There is mystery in the world.
“What happened next?”
“You know the rest. I destroyed the print. I destroyed the negative. I destroyed everything. I did it that night. And when I was finished, I drove east. I was done with pictures.”
“And Catrin?”
“I left her to him, to my shame. I did not return to Los Angeles for her funeral after the suicide.”
“Yet you loved her.”
“I loved Catrin Ammermann. I loved the woman she was striving to become. I loved the dream of Catrin Amour. But after Das Gesicht, I could not see her any longer. I could see only the scar she made in the world.”
“And Udo Heldt?”
“He died in a car accident three years later, Miss Farrell. You know this. The fact is readily available.”
“I don’t know how you feel about it.”
“Do my feelings matter?” he asks, and when she does not answer, he says, “I did not grieve Udo Heldt. I am glad his movies—our movies—are gone from the world. I repent the finest work I ever did. I repudiate it. I disavow Der Verdammte Schlüssel and I disavow Die Wölfe. If I had been able to destroy them, too, I would have. I take comfort that only fragments survive.”
“But—”
The old man reaches out and touches a button on her recorder. The reels grind to a halt. Into the silence that follows, he says, “You are still young, Miss Farrell. Forget Das Gesicht. Find a hap-pier illusion and hope that it is true.”
And then, slowly, the old man stands—a difficult process but, he reflects, not one that he would willingly surrender. He supposes that he will soon have no choice in the matter.
He straightens his tie and glances at Miss Farrell. He wants to give her the foolish advice that old men call wisdom, but he has already indulged himself sufficiently in that respect: perhaps she will forget Das Gesicht and perhaps she will not.
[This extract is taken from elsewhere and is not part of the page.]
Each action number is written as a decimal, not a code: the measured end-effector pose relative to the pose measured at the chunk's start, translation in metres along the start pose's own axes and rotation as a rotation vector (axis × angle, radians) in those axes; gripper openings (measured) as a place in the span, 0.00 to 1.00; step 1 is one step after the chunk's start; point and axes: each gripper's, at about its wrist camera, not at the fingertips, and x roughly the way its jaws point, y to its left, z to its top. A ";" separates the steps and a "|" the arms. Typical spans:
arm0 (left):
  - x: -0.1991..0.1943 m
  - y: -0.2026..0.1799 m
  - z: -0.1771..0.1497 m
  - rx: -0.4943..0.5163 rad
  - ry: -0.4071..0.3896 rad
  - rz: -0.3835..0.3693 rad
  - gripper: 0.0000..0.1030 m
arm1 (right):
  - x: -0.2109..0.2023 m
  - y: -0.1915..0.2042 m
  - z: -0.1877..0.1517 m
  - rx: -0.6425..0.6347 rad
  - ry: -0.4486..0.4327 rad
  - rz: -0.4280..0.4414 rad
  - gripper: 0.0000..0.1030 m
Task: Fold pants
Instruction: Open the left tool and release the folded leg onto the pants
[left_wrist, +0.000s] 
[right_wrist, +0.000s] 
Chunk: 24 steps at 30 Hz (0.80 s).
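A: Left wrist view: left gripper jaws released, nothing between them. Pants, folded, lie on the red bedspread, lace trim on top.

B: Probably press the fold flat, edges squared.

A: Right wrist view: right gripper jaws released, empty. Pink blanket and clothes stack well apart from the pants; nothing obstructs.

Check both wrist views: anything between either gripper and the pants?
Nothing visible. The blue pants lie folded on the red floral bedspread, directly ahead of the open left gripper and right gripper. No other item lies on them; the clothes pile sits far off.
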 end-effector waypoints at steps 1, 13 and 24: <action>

He hopes so—for in unburdening himself, he understands, he has burdened her. And he has given Udo Heldt’s picture new life. He would give her something else, if he could. Perhaps he will not have to adjust the angle of Clara Bow’s photograph, after all.
She hesitates for a moment when he extends it to her. “Mr. King, I couldn’t—”
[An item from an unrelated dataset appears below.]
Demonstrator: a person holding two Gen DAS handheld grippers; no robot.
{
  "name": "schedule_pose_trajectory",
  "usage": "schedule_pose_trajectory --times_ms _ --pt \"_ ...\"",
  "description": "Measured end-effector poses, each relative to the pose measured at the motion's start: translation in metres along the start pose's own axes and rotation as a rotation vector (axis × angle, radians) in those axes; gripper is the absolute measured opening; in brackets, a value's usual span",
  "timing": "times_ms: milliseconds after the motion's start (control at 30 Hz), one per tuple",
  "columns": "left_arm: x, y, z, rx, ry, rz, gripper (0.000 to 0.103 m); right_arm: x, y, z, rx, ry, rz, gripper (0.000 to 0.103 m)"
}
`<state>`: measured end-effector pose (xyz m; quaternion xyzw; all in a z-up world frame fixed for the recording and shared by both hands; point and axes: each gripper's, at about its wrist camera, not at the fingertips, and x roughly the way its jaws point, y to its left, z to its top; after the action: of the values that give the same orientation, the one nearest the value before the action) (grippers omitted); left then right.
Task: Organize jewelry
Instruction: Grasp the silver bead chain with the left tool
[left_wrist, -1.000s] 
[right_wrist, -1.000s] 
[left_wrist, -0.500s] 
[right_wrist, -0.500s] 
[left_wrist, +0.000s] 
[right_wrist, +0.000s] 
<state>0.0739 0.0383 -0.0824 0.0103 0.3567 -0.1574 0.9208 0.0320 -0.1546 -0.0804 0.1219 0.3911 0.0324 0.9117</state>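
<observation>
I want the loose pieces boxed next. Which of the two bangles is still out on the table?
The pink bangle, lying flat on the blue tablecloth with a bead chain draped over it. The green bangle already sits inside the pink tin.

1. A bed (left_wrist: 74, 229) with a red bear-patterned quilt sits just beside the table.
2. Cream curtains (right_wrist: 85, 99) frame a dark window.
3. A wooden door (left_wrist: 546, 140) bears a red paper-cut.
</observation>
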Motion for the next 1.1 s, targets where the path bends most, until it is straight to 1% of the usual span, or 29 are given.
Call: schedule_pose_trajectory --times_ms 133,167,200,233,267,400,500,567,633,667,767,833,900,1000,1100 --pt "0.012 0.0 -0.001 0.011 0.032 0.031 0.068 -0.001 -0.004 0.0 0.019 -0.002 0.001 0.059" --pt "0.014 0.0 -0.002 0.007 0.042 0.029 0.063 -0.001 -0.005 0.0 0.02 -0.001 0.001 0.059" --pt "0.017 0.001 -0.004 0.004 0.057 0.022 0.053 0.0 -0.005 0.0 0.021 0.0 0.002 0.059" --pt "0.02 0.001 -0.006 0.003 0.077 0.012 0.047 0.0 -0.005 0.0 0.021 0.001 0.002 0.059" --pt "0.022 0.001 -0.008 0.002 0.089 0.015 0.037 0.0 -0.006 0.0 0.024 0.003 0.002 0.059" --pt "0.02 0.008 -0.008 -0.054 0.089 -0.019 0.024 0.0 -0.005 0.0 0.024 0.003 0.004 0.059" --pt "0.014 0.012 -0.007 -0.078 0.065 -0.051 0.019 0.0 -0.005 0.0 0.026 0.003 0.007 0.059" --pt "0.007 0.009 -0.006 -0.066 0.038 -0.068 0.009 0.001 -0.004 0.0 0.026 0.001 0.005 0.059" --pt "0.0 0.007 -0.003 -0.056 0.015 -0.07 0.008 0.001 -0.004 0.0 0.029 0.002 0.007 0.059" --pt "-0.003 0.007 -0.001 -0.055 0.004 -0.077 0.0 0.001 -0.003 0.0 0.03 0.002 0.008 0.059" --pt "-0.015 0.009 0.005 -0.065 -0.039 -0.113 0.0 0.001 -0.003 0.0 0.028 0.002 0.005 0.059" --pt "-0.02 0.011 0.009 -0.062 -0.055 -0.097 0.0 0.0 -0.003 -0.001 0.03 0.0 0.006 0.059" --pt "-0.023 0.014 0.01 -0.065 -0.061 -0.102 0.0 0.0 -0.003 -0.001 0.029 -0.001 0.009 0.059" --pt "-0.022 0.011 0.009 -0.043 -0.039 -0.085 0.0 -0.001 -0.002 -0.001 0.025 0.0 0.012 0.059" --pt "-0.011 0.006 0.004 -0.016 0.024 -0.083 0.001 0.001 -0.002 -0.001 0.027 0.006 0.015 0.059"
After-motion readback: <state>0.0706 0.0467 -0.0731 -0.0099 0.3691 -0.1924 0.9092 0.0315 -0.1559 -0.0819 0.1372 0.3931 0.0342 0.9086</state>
“Please, Miss Farrell. Let me grant you a brighter memory for your visit than the one I have already given you.”
She gazes at the photo. “It’s inscribed.”
“Yes. I was new to America when that picture was made. She was kind to me.”
“Okay, then.” The young woman tucks the photo into her bag. She smiles—she is more beautiful than he had thought—and thanks him. And that is enough. He sees her out and then he is alone in the dark apartment.
He sits quietly, listening to the traffic outside, and looking at the photos that surround him—mementos of a life he’d surrendered more than five decades ago. He’d led several other lives in the interim, but it is that first one—the life he’d shared with Udo Heldt and Catrin Amour—that matters.
After a time, he eats sparingly—a can of soup, nothing more—and then he sees himself to bed.
Sleep is a long time coming. He keeps thinking of the films he made with Udo Heldt. He keeps thinking of Das Gesicht.
He disavows it. He disavows them all. He lays very still.
In the darkness above him, a fly cuts circles in the air.